However it should be noted that increasing the numbers of women in
editorial and senior decision-making positions are no guarantee for sensitive
portrayals of GBV. Putting more women into positions of power in media institutions
will not fully transform the way the media reports on GBV; what is needed
is commitment from media houses to transform themselves and to begin the
process of institutional change, both in the way they treat women journalists,
and in their treatment of women as news subjects.
Methodology
Drawing on a number of randomly-selected articles dealing with GBV,
in both the print media and on news websites, (“Stop This Horror”, Sunday
Times, November, 17, 2002; “She was Damaged Goods”, Mail and Guardian,
March 20, 2003; “Cop, Wife Killed by Grenade”, News24 Website, April
24, 2003; “Sex Assaults: Young on Younger”, News24 Website, April
28, 2003; “Mbeki Told: Get Rapists Jailed”, News24 Website, December
9, 2002; “Blood Bath”, Cape Argus, May 19, 2003), and drawing on
Omarjee’s study, I have devised the following categories into which reporting
on GBV can be placed:
·
GBV reporting as trivialised
·
GBV reporting sensationalised
·
GBV reporting which reinforces negative stereotypes
and myths
·
Purportedly “neutral” reporting on GBV
·
Sensitive, well-covered reports on GBV
I analysed the content of the Cape Argus and Cape Times
every day for the period 2 June to 6 June 2003 (a total of ten newspapers),
noting content, or lack thereof, on GBV. I collected, and categorised these
articles in accordance with the schema provided above, and analysed patterns
in GBV coverage. My conclusion is based on my analysis of the ten newspapers
included in the content analysis. The results of this survey are not meant
to represent exhaustive findings about GBV reporting for the two newspapers
surveyed, nor should they be used to generalise on reporting trends for
the entire South African media, a vast and diverse entity.
Findings
This study surveyed coverage of gender-based violence by Cape Town’s
only English-language newspapers over a period of five days, from Monday,
June 2, 2003 to Friday, June 6, 2003: a total of ten newspapers. A review
the five issues each of the Cape Times and the Cape Argus
were published during this period, yielded a surprisingly high number of
reports detailing incidents of gender-based violence. I counted a total
of 28 reports
[3]
dealing with the topic, either as “hard”,
[4]
breaking news items on specific incidents, or as follow-up
stories, where gender-based violence was reported on from the perspective
of court proceedings, which usually took place some time after the actual
incident of gender-based violence occurred.
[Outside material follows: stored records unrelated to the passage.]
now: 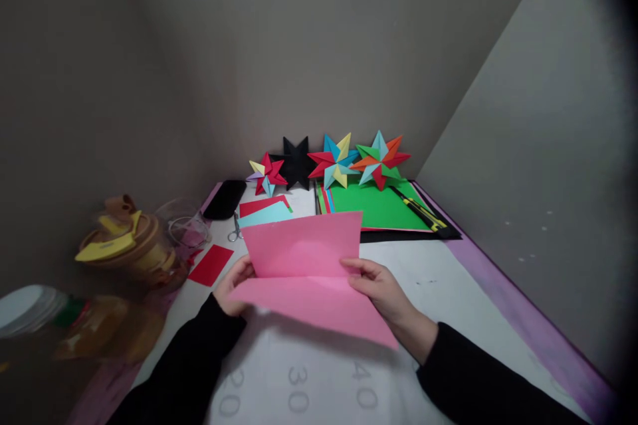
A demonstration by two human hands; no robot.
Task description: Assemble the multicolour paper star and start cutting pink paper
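Observation:
A pink sheet of paper (304, 246) with a crease across its middle is held up above the white work surface. Its far half stands up and its near half slopes toward me. My left hand (235, 287) grips the left edge near the crease, some of its fingers hidden behind the sheet. At the right end of the crease, my right hand (376, 285) pinches the paper between thumb and fingers. Just beyond the sheet lie light blue paper (264, 212), red paper (256, 204) and small scissors (235, 229), partly covered.
Folded paper stars (336, 161) lean on the back wall, one of them a black star (296, 163). Green paper (376, 206) carries a yellow-black utility knife (421, 209). Left are a black phone (225, 199), a red piece (212, 265), a brown container (144, 246) and a blurred jar (44, 312).

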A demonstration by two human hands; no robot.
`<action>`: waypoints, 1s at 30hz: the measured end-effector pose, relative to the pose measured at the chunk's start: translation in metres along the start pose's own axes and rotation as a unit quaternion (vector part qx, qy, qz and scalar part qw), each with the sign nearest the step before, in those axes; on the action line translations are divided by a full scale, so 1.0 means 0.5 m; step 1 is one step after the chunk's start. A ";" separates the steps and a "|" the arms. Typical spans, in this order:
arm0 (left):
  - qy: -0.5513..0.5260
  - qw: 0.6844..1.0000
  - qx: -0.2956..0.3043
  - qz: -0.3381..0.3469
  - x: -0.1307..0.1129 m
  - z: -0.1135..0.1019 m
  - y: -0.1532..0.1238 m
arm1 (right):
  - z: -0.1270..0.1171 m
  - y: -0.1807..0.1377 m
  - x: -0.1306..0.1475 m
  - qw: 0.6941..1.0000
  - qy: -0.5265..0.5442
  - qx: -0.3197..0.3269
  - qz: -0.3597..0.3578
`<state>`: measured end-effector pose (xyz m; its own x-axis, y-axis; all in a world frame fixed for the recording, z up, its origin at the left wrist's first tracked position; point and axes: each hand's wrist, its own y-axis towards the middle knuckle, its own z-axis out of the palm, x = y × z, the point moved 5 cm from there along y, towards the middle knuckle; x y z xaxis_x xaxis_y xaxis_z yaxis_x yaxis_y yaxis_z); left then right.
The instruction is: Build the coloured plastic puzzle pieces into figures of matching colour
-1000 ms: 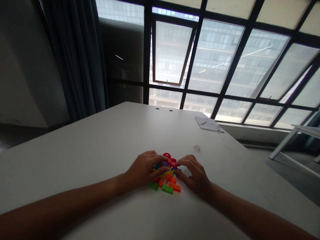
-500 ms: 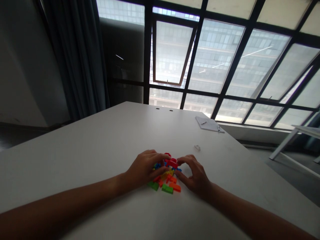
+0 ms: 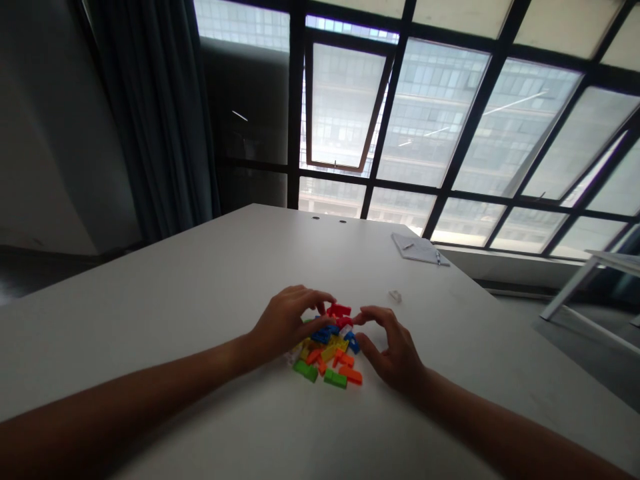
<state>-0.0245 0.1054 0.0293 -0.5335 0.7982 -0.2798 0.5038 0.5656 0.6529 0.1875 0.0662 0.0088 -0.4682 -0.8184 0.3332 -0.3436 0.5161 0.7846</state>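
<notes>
The left hand (image 3: 286, 323) arches over the coloured blocks (image 3: 328, 353), well short of the far edge of the table (image 3: 210, 287); the right hand (image 3: 393, 345) curves beside them. On each, thumb and forefinger stand apart.

Your left hand (image 3: 287, 323) hides part of the brick pile (image 3: 334, 348); can't tell if it grips the red piece (image 3: 341, 310). Your right hand (image 3: 393, 343): contact unclear too. Both forearms (image 3: 175, 383) exit frame. Clear bit (image 3: 395, 296) too small to identify. Side table (image 3: 617, 261) cut by right edge.

L hand (image 3: 285, 323), R hand (image 3: 395, 350) nr multicol. plastic pcs (image 3: 327, 352), wht tbl (image 3: 200, 307)
</notes>
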 end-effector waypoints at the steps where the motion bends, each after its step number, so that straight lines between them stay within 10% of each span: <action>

Two stories falling within the category of gender-based violence
coverage dominated the two newspapers during the week of this survey: court
proceedings of the former Western Cape Gender Equity MEC (Member of Provincial
Cabinet) Freda Adams’ sexual harassment and defamation lawsuit against former
Premier of the Western Cape, Peter Marais. Adams had instituted a R1.2 million
civil claim against Marais for sexual harassment, as well as two claims
totaling R1.12 million for defamation. She was also concurrently suing former
Cape Town Mayor Gerald Morkel for defamation, to the tune of R500 000, in
the Cape High Court. Adams was also being counter-sued by Marais, who had
lodged a R2.5 million defamation claim against her.
The second most prominent
gender-based violence story of the week was the murder of a 30-year-old
security guard, Dineho Thuledi, who was gunned down at Khayelitsha Day Hospital
on the morning of Sunday, 1 June, when she refused to allow the friend of
an injured patient entry to the hospital. From rather sketchy newspaper
reports, it appears that Thuledi refused four men entry to the day hospital
after they had brought an injured friend to be treated. She had argued with
one of the four, upholding the hospital’s policy that only one friend could
accompany the injured man. The aggrieved man then allegedly left the hospital
and returned with a gun. Firing shots at Thuledi through a glass door, he
fatally wounded her in the head. The sample yielded a total of eight articles
detailing Adams’ sexual harassment court proceedings, and seven dedicated
to the murder of the security guard and resultant fall-out at the hospital,
where nurses eventually embarked on a strike after the killing.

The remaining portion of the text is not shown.